私は当時、来日した彼のライブを、渋谷のクラブで観る幸運に恵まれた。会場は物凄い熱気で盛り上がり、皆が踊り興じていた。フュージョン音楽が隆盛した只中にあったから、彼のブラジリアン・サウンドも、日本の若者にはトレンドとして受け入れられたのだろう。
彼の歌声は、ジョージ・べンソンやダイアン・シューアなど名だたるミュージシャンにも強烈なインパクトを与えて、多数カバーされた。独特の旋律と唸るような節回しは、不思議な高揚感を与え、転調などの意外性もあり、世界中の人々を魅了した。惜しむらくは、ドラムマシンやシンセサイザーなど流行りの音に頼りすぎた単調なアレンジである。相当急いで制作されたとしか思えない。どれも良いメロディーラインを持っているだけに残念でならない。

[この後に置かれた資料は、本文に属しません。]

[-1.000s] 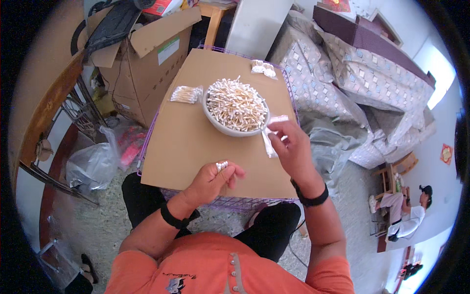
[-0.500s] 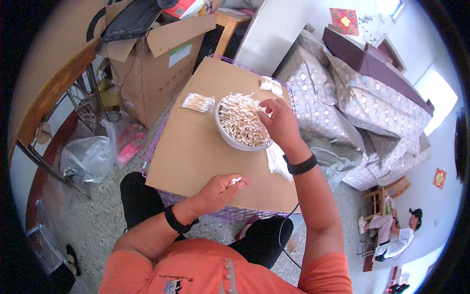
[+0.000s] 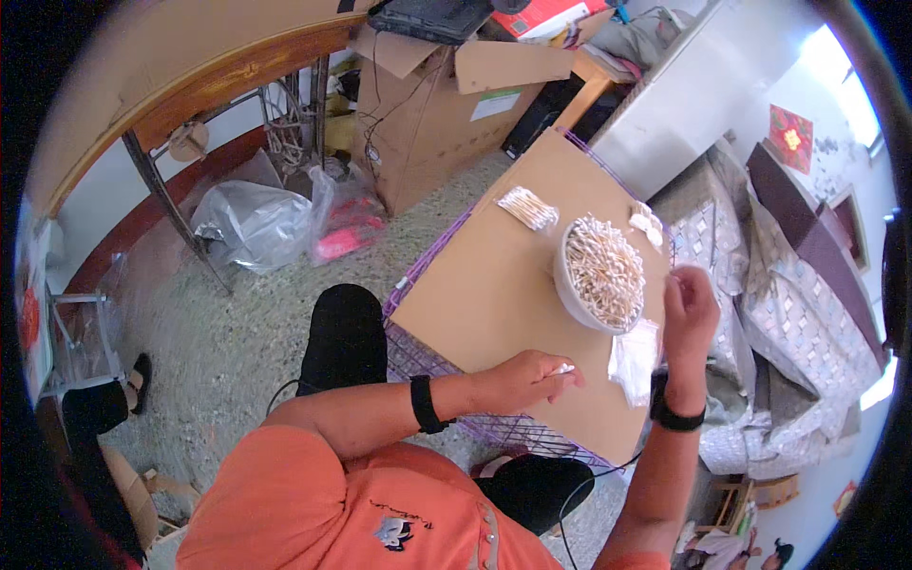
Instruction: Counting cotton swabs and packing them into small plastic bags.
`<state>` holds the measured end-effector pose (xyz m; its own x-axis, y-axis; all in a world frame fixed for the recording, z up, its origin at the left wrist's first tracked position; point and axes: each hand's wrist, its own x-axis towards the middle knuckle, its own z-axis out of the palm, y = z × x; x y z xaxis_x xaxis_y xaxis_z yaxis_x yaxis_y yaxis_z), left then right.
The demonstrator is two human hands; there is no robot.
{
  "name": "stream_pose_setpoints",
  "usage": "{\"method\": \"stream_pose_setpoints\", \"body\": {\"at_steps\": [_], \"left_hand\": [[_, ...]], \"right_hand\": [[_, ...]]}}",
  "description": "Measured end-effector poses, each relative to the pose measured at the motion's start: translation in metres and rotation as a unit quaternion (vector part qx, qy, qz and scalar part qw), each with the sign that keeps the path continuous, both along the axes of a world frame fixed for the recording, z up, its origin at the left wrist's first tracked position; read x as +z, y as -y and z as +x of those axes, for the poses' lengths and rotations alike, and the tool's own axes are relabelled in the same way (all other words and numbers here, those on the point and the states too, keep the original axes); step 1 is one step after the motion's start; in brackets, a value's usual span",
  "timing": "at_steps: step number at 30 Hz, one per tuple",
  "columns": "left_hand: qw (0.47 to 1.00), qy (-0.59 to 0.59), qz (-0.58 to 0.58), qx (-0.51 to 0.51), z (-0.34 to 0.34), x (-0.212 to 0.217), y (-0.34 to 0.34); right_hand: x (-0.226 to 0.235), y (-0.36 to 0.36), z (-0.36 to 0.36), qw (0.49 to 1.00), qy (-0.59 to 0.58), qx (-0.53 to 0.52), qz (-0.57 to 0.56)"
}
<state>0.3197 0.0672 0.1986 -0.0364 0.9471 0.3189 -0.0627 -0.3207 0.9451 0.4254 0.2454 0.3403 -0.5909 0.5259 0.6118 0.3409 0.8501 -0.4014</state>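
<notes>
A white bowl [image 3: 567, 293] heaped with cotton swabs [image 3: 605, 268] stands on a cardboard sheet [image 3: 465, 304]. In front of the bowl, my left hand [image 3: 534, 382] is closed on a few cotton swabs; their white tips [image 3: 565, 369] show by the thumb. My right hand [image 3: 692, 309] is just right of the bowl, apart from it, with fingers curled into a pinch. Anything within that pinch is hidden. A clear packet of cotton swabs [image 3: 528, 209] lies beyond the bowl to the left. Small swab bundles [image 3: 646, 225] lie at the far right, and clear plastic bags [image 3: 633, 366] near my right wrist.
Purple wire mesh [image 3: 432, 356] supports the cardboard. A big carton [image 3: 418, 142] and plastic bags [image 3: 255, 225] stand on the floor beyond, to the left. A patterned cover [image 3: 788, 313] drapes furniture at right. Another person [image 3: 727, 546] sits at lower right.
The view has swung, so the table appears farther right. My right hand has moved from above the bowl's swabs to its right side. My left hand still holds its swabs.
</notes>
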Motion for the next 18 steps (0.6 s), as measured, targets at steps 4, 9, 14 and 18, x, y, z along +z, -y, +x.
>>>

タニア・マリアは、私が1980年代の頃に夢中になって聴いたアーティストだ。当時、斑尾高原スキー場の野外コンサートでも、彼女の生の歌声を聴きながら踊る幸運にも恵まれた。また先日、西友で買い物をしていたら、タニアの名曲「ドントゥ・ゴー」がBGMで流れて来て驚いたのだが、西友は最近、割と意識的に店内でフュージョン系音楽を流して、顧客をリラックスさせる戦略を採用していると聞き、嬉しくなった。
彼女の魅力は何と言っても、軽快なラテンリズムに載せてスキャットの歌声とエレピをユニゾンで即興演奏するという得意技である。これをライブで乗りに乗ってやれば、大受けするのは当然だろう。だが、アルバムとなると、なかなか難しい。ブラジル出身のジャズピアニストとしてフランスで着実に経験を積み、アメリカに進出して成功したのだが、それは同時に大衆にどれだけ歩み寄ってポップスやロック、ダンスミュージックの要素を取り入れるかという妥協の産物になるのが常だ。ゆえにアルバム全体の出来はどれも中途半端になってしまう。
そうした観点で80年代のアルバムを改めて聴き直してみた。すると、本作が最も肩の力が抜けて彼女らしさが出ていて、伸び伸びと歌っていることが分かり、楽曲自体もメロディアスで他より優れていた。とりわけインストルメンタル曲のM5におけるジャズ・パフォーマンスは、彼女のピアニストとしての才能が迸っており、聞き応え十分である。また冒頭から4曲目までのボーカル曲もそれぞれ印象的なメロディーとリリック、そしてスキャットを披露しながら聴き手を盛り上げていく。終盤のタイトル曲も、哀愁を帯びたチキチキ風の佳曲である。
バックの演奏もツボを心得た好ましいアレンジで、安心して聴いていられる。派手さがない分、リラックスして全員が演奏しているのが良く伝わってくる。フュージョンという枠組みで考えた時、ラテンリズム、ブラジリアン、ジャズ、ピアニスト、ボーカリストというマルチな要素をミックスさせた彼女の独創性は、もっと評価されていい。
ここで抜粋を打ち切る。